Currently, over 120 acres of woodland are threatened by UCSCs Long-Range Development Plan which calls for the addition of nearly 5000 more students.
Add Your Comments

Comments (Hide Comments)
by jr
i am glad that QUALITY ARBOR CARE is so good at caring for the trees.
by Gary
But where were the tree sitters?
Perhaps in the wrong place at the wrong time?
by Craig (aka the real craig)
As a UCSC student in the mid-to-late 90's, those shots brought back some good memories. However, a few corrections, if I may:

ALL growth on the UCSC campus is second or third generation. The man who gave the land, Henry Cowell, had used all the existing growth before he gave the land to UC. Thus there is something darkly funny about tree-sitters at UCSC proclaiming that they are saving old-growth redwoods, when in fact the campus wouldn't exist if a "greedy corporate capitalist" hadn't given the land over once he cut down all the trees.

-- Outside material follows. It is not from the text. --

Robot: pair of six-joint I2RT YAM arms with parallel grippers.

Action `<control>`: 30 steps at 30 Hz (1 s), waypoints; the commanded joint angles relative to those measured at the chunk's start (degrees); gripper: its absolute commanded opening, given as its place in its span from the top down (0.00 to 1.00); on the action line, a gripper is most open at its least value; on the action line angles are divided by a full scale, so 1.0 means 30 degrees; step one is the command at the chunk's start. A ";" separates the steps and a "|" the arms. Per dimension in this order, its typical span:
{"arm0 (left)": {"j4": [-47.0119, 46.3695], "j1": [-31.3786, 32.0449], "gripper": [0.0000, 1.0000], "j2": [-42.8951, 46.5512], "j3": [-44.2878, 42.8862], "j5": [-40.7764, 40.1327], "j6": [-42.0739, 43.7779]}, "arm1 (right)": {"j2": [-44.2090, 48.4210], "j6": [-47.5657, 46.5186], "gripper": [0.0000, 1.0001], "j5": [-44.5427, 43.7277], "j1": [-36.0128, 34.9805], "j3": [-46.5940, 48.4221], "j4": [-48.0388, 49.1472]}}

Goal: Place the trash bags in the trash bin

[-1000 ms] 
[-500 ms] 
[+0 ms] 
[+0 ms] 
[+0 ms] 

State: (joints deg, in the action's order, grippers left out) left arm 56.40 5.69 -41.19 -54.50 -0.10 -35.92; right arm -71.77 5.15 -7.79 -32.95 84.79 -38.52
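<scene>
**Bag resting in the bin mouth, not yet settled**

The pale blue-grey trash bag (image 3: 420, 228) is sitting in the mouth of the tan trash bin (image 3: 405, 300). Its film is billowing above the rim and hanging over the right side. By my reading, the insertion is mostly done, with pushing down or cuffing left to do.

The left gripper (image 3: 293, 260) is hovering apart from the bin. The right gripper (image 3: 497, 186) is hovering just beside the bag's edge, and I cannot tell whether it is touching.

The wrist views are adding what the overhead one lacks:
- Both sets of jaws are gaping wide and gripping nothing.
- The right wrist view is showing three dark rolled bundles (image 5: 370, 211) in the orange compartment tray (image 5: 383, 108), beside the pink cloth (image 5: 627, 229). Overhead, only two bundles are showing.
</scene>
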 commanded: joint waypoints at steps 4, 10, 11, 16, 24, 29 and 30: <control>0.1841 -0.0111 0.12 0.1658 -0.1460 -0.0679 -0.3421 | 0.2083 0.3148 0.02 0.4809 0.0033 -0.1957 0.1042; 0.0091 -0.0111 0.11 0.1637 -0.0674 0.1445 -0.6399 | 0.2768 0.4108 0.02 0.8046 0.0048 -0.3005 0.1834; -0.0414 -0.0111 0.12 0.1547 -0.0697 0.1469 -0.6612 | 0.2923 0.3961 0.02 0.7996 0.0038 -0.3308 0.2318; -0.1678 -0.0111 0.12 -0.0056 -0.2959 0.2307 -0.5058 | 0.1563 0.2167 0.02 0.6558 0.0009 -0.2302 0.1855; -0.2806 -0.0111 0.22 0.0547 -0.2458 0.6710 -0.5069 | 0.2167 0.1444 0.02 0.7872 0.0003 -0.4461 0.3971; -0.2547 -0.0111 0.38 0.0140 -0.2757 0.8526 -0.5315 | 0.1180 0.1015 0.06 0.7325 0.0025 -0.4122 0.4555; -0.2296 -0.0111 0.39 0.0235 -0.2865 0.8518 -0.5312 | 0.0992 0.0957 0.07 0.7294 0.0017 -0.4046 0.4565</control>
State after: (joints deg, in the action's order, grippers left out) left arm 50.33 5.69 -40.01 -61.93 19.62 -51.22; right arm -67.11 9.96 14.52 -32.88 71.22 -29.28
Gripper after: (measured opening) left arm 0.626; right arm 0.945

UCSC purposefully grew its buildings, including McHenry, within the tree stands. So it's only natural that, if they need to expand, that some trees come down. I'd prefer that to clearcutting (by the way, the photos you posted showed NO instance of clearcutting, but instead selective cutting), building some structures, and having wide spaces to construct future buildings. The trees served a magnificent purpose while they were there, but taking a few of them down for an expansion is required because of the smart planning earlier on. Unless you are suggesting that they build on to the great meadow?
by sitters
" Thus there is something darkly funny about tree-sitters at UCSC proclaiming that they are saving old-growth redwoods..."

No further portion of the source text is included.